Verbatim copy without images: return all of the data as it stands.

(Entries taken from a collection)
--*--
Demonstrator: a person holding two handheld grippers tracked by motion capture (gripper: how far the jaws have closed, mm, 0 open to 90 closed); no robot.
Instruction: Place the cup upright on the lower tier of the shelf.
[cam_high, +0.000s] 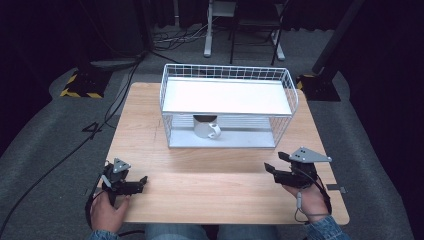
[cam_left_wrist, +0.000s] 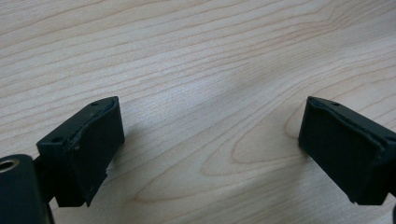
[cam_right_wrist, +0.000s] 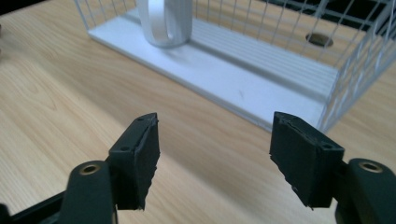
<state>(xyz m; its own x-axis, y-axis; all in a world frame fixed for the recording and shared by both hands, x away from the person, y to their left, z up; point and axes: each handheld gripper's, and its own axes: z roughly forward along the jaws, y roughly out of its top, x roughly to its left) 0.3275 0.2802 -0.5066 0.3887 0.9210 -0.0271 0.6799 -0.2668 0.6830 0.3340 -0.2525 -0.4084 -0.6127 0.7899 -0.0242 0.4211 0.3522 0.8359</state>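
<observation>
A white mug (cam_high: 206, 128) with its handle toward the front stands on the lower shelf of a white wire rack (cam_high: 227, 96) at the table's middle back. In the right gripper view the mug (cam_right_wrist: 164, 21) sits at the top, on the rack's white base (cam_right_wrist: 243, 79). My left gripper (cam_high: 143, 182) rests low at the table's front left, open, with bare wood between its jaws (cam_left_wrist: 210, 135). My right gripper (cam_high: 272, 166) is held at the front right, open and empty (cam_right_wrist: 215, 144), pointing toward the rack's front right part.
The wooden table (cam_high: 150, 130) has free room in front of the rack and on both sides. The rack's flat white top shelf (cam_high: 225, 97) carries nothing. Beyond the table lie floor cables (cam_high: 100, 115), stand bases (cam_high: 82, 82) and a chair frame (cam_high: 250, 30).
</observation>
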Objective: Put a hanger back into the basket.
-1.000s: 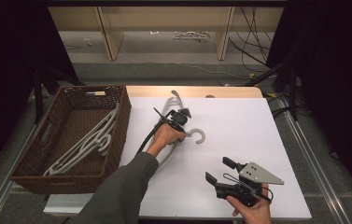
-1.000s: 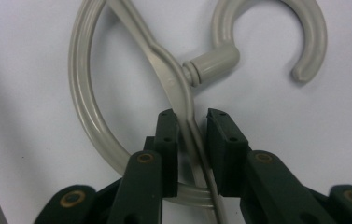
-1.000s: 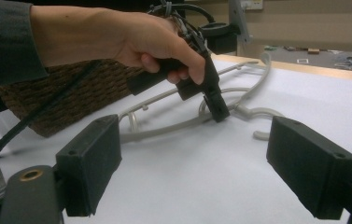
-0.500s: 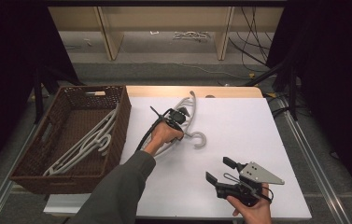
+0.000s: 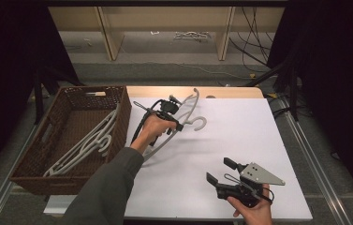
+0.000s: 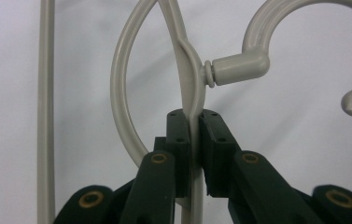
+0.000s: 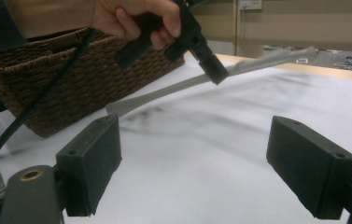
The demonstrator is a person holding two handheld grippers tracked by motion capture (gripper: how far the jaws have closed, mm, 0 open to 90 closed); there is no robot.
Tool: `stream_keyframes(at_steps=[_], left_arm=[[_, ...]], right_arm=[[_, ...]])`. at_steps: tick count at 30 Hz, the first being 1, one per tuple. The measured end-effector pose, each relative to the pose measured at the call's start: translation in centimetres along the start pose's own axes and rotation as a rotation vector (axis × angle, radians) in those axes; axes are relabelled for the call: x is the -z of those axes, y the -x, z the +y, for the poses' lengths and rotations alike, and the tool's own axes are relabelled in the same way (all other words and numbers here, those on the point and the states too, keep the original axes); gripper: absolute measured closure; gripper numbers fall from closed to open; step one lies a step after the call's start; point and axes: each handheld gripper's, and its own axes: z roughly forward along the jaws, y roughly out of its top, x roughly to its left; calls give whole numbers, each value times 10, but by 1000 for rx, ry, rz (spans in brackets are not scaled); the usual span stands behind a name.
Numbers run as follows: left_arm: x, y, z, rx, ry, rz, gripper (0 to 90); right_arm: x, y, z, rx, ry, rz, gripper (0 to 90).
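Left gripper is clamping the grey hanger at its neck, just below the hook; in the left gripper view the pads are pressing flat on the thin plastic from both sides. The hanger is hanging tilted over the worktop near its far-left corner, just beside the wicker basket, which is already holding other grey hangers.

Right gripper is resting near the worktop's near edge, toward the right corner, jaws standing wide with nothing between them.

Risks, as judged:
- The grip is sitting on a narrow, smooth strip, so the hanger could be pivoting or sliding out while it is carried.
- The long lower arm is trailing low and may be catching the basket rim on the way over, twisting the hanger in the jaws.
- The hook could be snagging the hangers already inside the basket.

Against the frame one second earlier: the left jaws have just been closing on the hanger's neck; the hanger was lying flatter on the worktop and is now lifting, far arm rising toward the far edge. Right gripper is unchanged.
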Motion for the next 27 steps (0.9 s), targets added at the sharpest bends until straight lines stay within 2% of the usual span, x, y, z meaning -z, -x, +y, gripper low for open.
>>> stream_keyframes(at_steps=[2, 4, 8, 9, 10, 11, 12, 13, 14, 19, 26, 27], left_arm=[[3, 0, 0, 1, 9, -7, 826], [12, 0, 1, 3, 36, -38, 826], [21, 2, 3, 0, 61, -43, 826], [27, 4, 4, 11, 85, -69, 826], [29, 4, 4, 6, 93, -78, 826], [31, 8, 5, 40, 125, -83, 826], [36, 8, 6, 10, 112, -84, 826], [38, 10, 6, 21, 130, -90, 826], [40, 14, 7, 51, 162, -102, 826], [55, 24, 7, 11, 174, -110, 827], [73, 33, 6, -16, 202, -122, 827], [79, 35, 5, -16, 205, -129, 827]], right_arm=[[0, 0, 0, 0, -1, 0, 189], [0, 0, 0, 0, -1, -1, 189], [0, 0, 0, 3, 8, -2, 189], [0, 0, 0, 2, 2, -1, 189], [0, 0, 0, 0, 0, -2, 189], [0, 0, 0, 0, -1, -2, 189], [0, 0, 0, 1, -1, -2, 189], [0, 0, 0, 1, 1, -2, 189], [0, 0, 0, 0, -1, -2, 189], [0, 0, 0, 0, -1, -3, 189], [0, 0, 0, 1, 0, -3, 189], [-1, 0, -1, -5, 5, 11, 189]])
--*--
**Solution to the problem**.
Demonstrator: a person holding two handheld grippers tracked by motion capture (gripper: how far the jaws have closed, mm, 0 open to 90 closed); no robot.
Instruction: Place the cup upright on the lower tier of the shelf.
[cam_high, +0.000s] 
[cam_left_wrist, +0.000s] 
[cam_right_wrist, +0.000s] 
<state>(xyz m; its own x-axis, y-axis; all in a world frame fixed for the recording and shared by both hands, x away from the person, y to their left, z up; point and axes: each handheld gripper's, and its own axes: z roughly forward along the jaws, y roughly out of its top, x roughly to its left) 0.3275 0.2802 -0.5066 0.3887 0.9210 -0.0271 0.6799 -0.2668 0.6830 0.3340 -0.2525 -0.4084 -0.6127 0.7899 -0.0242 0.4211 0.3522 0.8359</state>
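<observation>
A white mug (cam_high: 206, 128) with its handle toward the front stands on the lower shelf of a white wire rack (cam_high: 227, 96) at the table's middle back. In the right gripper view the mug (cam_right_wrist: 164, 21) sits at the top, on the rack's white base (cam_right_wrist: 243, 79). My left gripper (cam_high: 143, 182) rests low at the table's front left, open, with bare wood between its jaws (cam_left_wrist: 210, 135). My right gripper (cam_high: 272, 166) is held at the front right, open and empty (cam_right_wrist: 215, 144), pointing toward the rack's front right part.
The wooden table (cam_high: 150, 130) has free room in front of the rack and on both sides. The rack's flat white top shelf (cam_high: 225, 97) carries nothing. Beyond the table lie floor cables (cam_high: 100, 115), stand bases (cam_high: 82, 82) and a chair frame (cam_high: 250, 30).
</observation>
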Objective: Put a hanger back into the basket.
-1.000s: 
-1.000s: 
-1.000s: 
-0.500s: 
+0.000s: 
+0.000s: 
+0.000s: 
The demonstrator is a person holding two handheld grippers tracked by motion capture (gripper: how far the jaws have closed, mm, 0 open to 90 closed); there is no robot.
Tool: `stream_keyframes(at_steps=[_], left_arm=[[_, ...]], right_arm=[[_, ...]])`. at_steps: tick count at 30 Hz, the first being 1, one per tuple. The measured end-effector pose, each relative to the pose measured at the call's start: translation in centimetres along the start pose's own axes and rotation as a rotation vector (axis × angle, radians) in those axes; axes are relabelled for the call: x is the -z of those axes, y the -x, z the +y, for the poses' lengths and rotations alike, and the tool's own axes are relabelled in the same way (all other words and numbers here, those on the point and the states too, keep the original axes); gripper: absolute measured closure; gripper numbers fall from closed to open; step one lies a step after the call's start; point and axes: each handheld gripper's, and its own axes: z roughly forward along the jaws, y roughly out of its top, x roughly to its left; calls give whole numbers, each value times 10, but by 1000 for rx, ry, rz (spans in brackets are not scaled); the usual span stands behind a name.
Numbers run as follows: left_arm: x, y, z, rx, ry, rz, gripper (0 to 90); right_arm: x, y, z, rx, ry, rz, gripper (0 to 90).
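Left gripper is clamping the grey hanger at its neck, just below the hook; in the left gripper view the pads are pressing flat on the thin plastic from both sides. The hanger is hanging tilted over the worktop near its far-left corner, just beside the wicker basket, which is already holding other grey hangers.

Right gripper is resting near the worktop's near edge, toward the right corner, jaws standing wide with nothing between them.

Risks, as judged:
- The grip is sitting on a narrow, smooth strip, so the hanger could be pivoting or sliding out while it is carried.
- The long lower arm is trailing low and may be catching the basket rim on the way over, twisting the hanger in the jaws.
- The hook could be snagging the hangers already inside the basket.

Against the frame one second earlier: the left jaws have just been closing on the hanger's neck; the hanger was lying flatter on the worktop and is now lifting, far arm rising toward the far edge. Right gripper is unchanged.
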Motion for the next 27 steps (0.9 s), targets added at the sharpest bends until straight lines stay within 2% of the usual span, x, y, z meaning -z, -x, +y, gripper low for open.
>>> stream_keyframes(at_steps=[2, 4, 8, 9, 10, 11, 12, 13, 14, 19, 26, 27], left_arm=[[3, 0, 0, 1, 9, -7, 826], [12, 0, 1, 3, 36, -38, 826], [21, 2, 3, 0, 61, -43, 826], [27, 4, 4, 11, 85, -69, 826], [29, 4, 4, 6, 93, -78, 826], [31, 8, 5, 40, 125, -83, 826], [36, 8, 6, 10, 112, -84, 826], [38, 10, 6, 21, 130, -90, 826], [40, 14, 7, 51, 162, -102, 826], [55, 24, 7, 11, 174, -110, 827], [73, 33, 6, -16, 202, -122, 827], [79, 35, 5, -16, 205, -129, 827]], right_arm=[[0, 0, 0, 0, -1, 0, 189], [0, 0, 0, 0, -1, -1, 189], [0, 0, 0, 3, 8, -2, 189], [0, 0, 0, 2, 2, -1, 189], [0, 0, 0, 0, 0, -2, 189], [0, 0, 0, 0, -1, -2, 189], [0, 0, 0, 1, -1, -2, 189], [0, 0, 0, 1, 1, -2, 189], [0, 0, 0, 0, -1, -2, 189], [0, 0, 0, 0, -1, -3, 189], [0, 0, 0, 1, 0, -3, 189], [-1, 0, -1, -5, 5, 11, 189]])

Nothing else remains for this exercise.